- DATA SEGMENT:
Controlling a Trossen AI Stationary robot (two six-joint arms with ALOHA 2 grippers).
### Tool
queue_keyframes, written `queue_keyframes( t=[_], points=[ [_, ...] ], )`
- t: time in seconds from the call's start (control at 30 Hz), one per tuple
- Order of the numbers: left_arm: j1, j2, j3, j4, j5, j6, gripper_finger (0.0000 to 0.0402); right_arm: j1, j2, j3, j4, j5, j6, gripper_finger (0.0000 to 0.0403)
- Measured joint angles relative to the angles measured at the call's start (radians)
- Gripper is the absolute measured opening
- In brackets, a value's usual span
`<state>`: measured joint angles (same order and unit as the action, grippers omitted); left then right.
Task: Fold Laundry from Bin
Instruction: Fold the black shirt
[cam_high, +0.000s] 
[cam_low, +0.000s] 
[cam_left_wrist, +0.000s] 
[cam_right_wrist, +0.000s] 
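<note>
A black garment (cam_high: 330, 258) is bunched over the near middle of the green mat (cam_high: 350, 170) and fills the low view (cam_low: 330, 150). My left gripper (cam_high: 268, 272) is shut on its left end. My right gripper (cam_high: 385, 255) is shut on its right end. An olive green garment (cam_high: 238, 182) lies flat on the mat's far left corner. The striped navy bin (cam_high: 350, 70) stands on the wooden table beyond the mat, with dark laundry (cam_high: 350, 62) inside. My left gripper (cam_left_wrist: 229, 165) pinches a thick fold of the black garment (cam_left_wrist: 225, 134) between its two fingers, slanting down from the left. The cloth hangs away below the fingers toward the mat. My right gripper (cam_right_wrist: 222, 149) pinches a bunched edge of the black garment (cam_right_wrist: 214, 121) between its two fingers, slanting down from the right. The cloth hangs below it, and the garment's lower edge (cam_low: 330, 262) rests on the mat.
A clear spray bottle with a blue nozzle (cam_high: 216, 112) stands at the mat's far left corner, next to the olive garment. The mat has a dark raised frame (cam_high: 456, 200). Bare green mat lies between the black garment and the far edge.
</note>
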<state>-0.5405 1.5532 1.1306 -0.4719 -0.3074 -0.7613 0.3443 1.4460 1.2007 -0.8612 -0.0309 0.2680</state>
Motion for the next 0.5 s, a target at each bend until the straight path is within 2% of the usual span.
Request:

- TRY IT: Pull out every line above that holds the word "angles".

- EXPECTED OUTPUT:
- Measured joint angles relative to the angles measured at the call's start (radians)
`<state>`: measured joint angles (same order and unit as the action, grippers omitted); left then right.

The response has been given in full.